Brief:
Among the lines below, a stretch begins at the one with "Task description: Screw" and ends at the one with "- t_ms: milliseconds". Repeat that stretch exactly, ends included.

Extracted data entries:
^^^^^^^^

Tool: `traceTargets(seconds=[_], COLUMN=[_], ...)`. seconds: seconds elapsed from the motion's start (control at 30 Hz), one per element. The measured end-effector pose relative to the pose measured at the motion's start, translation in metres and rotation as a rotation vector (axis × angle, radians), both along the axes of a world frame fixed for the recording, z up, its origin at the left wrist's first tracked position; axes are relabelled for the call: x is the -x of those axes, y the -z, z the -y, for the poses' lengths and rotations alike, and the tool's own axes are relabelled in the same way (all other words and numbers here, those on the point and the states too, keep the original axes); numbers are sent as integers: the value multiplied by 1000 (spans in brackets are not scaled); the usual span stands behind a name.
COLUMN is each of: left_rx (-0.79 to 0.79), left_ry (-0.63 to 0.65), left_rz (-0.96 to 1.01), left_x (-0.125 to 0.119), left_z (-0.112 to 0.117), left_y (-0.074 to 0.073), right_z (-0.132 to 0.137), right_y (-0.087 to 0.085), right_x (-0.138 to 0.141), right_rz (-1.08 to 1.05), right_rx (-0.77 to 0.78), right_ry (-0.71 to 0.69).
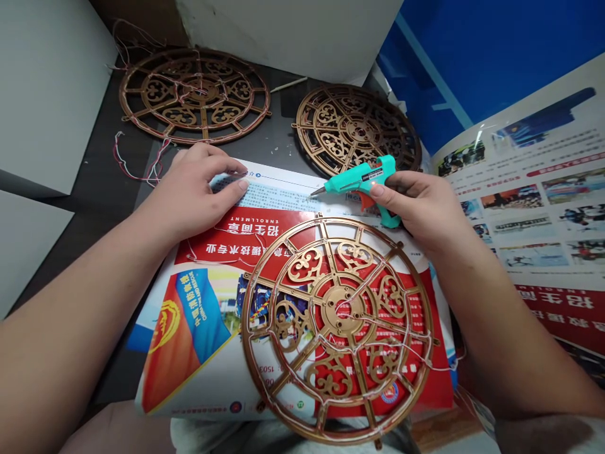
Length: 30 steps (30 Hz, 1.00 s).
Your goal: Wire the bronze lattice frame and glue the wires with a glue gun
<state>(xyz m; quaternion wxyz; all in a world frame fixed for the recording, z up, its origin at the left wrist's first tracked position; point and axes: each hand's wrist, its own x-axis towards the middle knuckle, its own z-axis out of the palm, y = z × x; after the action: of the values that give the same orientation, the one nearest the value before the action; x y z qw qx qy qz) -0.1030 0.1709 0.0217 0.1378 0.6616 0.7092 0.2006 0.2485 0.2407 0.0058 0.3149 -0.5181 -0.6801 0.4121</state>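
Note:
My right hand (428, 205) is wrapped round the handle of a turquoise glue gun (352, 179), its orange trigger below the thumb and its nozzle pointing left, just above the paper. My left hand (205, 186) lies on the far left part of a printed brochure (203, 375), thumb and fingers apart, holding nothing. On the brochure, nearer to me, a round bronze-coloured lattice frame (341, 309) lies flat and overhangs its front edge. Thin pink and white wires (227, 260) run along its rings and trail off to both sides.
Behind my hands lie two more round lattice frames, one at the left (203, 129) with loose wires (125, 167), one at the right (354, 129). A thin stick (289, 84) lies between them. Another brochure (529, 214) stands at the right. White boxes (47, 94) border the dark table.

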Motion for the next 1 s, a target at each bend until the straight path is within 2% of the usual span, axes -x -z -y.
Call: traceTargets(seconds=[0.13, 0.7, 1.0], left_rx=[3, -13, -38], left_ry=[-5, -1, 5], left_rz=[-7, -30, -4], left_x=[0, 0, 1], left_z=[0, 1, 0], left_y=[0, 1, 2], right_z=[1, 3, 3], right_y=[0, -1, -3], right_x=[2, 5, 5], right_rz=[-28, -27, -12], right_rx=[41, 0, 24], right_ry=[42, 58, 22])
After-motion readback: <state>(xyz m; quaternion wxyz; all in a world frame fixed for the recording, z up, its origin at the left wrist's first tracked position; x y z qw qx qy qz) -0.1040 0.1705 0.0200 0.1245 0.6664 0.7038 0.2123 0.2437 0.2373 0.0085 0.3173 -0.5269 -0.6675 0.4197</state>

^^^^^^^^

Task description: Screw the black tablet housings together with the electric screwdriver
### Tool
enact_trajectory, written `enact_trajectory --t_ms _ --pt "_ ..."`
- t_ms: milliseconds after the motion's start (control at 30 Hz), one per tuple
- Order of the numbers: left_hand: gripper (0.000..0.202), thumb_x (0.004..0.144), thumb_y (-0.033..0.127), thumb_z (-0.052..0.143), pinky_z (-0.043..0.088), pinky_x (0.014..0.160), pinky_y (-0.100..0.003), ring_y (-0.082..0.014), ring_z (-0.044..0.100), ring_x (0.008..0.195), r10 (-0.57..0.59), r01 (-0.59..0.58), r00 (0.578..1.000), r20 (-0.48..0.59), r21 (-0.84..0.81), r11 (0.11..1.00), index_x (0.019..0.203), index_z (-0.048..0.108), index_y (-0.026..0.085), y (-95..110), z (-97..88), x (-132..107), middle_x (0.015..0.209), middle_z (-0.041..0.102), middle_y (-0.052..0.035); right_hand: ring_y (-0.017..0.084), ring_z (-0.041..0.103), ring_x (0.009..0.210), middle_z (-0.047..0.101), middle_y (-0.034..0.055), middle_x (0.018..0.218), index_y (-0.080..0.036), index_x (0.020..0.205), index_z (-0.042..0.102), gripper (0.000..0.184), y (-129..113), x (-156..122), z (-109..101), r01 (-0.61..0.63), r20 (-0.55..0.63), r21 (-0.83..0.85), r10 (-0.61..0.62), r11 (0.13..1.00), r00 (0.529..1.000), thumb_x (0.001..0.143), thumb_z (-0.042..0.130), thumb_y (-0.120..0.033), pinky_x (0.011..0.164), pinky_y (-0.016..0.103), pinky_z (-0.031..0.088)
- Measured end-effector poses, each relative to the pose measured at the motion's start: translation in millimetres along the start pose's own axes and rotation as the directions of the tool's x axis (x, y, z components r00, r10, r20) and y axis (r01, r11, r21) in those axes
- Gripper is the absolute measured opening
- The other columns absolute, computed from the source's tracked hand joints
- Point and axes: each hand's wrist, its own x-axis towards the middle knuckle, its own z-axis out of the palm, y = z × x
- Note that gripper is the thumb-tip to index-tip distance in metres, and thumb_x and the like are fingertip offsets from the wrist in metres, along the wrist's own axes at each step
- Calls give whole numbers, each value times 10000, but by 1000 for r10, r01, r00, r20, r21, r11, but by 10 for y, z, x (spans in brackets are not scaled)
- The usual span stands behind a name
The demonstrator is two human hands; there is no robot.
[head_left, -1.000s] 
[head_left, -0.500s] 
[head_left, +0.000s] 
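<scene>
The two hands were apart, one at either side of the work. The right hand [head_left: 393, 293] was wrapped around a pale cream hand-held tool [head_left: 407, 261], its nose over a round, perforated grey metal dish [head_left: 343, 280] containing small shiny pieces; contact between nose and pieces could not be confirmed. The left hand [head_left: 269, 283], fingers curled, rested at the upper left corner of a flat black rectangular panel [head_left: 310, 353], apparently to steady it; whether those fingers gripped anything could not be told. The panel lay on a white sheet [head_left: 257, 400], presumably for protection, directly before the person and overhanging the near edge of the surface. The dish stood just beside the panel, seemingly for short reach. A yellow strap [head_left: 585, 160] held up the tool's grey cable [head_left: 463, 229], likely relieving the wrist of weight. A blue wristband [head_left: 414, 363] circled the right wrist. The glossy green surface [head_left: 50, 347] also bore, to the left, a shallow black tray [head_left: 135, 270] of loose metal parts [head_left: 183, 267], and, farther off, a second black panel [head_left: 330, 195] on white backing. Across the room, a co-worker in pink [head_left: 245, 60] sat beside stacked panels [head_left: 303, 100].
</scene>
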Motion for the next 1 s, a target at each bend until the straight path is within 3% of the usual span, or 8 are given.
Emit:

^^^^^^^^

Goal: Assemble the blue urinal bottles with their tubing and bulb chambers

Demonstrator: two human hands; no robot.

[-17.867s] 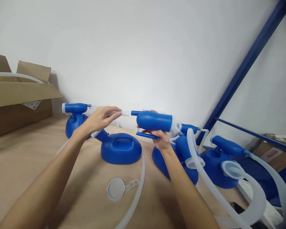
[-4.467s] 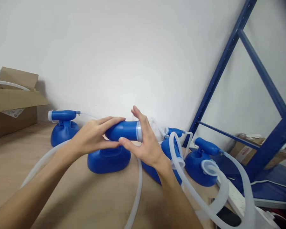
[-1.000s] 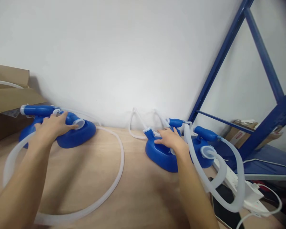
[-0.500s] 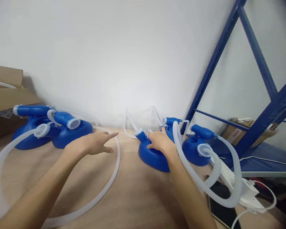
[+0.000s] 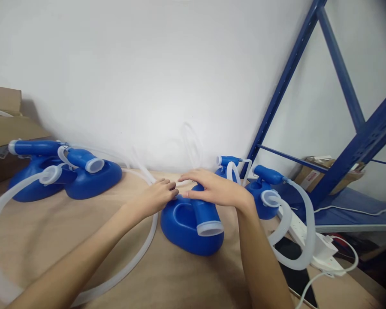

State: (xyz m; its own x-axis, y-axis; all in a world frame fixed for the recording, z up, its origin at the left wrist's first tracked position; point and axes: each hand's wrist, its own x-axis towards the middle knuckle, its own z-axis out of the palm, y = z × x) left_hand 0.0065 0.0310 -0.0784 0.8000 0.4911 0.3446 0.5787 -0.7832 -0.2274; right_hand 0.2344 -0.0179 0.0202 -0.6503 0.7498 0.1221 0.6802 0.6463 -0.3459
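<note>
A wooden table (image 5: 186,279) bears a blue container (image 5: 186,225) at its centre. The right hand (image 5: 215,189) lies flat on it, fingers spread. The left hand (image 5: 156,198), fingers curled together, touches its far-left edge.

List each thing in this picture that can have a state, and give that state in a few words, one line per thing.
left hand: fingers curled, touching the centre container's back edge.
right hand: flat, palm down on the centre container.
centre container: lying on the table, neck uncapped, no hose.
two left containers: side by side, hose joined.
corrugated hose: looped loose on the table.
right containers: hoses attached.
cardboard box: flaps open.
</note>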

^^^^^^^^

Your solution:
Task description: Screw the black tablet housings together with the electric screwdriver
### Tool
enact_trajectory, written `enact_trajectory --t_ms _ --pt "_ ..."`
- t_ms: milliseconds after the motion's start (control at 30 Hz), one per tuple

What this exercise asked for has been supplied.